2014年度に富山市議会自民会派(当時28人)が政活費を請求した伝票、領収書などのコピー。情報公開請求で開示された(店名などにモザイクをかけています)
全国の道府県庁所在市と東京23区の計69議会を対象にした朝日新聞の調査では、政務活動費の領収書のインターネット公開が1割未満にとどまるなど、簡便な情報開示には消極的な議会の姿勢が判明した。政活費の「見える化」が進めば議員に緊張感をもたらすはずだが、依然として情報アクセスには壁が高い。
政活費領収書、ネット公開は1割未満 全国69市区議会
「まさかうちでもこんなに問題になると思わなかった。ネット公開を議論する優先順位は低かった」。問題発覚後、富山市議会の自民市議の一人は、そう振り返った。2014年に兵庫県議(当時)の政務活動費不正発覚を機に全国で問題化したにもかかわらず、議員11人が辞職に追い込まれるなど再び議会の信頼を揺るがす事態が起きている。
富山市議会では、政活費の領収書や収支報告を閲覧するためには、市の情報公開条例に基づいて市役所の窓口か郵送で公開請求書を提出する必要がある。
議会事務局によると、全議員の1年間分の資料はA4用紙5千枚程度。報道機関による情報公開請求に対し13、14年度分は閲覧まで1~2カ月ほどかかった例もあった。さらに今回の問題の対応に追われ、15年度分はその後の作業となって5カ月ほどかかるという。
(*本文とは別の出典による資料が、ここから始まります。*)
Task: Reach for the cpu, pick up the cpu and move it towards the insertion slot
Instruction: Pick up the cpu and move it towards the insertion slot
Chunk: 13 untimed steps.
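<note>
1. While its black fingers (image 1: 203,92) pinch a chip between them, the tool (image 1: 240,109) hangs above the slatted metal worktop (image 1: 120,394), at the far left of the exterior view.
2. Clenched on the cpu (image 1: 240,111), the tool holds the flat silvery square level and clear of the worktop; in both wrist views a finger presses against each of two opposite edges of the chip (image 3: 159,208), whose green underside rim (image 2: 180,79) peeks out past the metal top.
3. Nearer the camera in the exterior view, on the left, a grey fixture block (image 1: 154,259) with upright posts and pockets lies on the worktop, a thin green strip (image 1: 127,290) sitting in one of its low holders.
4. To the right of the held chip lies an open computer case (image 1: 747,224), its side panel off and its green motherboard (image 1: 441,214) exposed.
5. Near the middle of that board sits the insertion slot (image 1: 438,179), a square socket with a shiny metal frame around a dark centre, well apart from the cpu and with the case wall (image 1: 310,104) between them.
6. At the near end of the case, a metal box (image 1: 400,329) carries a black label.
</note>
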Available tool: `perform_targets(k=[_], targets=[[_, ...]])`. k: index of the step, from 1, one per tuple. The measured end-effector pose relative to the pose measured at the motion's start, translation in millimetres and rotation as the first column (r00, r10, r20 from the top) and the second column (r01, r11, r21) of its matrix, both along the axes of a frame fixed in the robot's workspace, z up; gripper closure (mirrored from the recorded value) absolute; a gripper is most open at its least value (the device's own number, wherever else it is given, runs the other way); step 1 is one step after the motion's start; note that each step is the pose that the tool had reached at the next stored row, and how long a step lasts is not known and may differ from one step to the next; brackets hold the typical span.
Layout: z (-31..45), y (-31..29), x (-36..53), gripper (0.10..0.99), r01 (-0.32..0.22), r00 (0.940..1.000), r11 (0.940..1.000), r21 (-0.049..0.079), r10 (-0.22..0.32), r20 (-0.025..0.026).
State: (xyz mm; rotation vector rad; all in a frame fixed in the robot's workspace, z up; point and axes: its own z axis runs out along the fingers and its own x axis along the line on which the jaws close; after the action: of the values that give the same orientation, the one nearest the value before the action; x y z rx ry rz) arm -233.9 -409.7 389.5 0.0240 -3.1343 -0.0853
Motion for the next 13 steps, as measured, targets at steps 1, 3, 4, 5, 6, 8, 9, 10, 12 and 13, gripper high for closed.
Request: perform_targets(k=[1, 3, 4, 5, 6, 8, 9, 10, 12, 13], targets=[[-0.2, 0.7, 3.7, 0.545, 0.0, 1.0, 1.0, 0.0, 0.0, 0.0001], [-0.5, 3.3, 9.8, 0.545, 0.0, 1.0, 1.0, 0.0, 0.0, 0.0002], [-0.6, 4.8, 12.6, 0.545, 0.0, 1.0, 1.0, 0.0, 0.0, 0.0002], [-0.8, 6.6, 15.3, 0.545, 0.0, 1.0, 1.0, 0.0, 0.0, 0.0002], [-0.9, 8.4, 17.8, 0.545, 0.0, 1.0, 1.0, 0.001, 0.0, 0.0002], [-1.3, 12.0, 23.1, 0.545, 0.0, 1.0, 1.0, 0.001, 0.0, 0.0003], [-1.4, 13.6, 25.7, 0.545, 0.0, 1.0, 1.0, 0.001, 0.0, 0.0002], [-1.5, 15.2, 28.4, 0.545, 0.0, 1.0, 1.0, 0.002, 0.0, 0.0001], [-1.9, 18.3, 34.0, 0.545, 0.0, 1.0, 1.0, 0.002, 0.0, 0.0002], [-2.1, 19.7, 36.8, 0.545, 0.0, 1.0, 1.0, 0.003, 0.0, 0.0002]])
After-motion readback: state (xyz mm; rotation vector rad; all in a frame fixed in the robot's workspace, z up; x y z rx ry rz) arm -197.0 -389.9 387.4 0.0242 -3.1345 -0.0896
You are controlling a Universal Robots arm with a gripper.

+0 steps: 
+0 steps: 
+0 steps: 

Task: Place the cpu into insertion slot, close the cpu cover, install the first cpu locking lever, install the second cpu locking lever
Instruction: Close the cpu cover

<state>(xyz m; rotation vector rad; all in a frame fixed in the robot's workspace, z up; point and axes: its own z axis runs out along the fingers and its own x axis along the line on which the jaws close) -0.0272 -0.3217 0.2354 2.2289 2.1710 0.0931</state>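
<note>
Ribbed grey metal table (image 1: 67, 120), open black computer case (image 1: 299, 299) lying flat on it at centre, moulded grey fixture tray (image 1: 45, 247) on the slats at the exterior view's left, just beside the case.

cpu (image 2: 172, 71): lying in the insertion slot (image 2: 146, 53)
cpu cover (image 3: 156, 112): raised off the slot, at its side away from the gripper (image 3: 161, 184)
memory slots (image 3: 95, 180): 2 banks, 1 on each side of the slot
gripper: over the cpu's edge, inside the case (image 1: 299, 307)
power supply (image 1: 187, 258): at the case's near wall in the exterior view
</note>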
同市議会では13年、各会派の市議でつくる「議会改革検討調査会」で、領収書のネット公開が検討項目に挙げられた。
だが、議論されないまま白紙や偽造の領収書などをもとにした不正取得が繰り返されていた。同市議会での不正は、領収書の万の位に数字を付け加えて政活費を水増し請求するなど明らかに不自然なケースもあった。市民の監視の目を議員が意識してこなかったことがうかがえる。実際、不正について「簡単だった。チェックもなかった」と話す市議もいた。不正発覚を受け、9月に「あり方検討会」を設置。ようやく重い腰を上げた。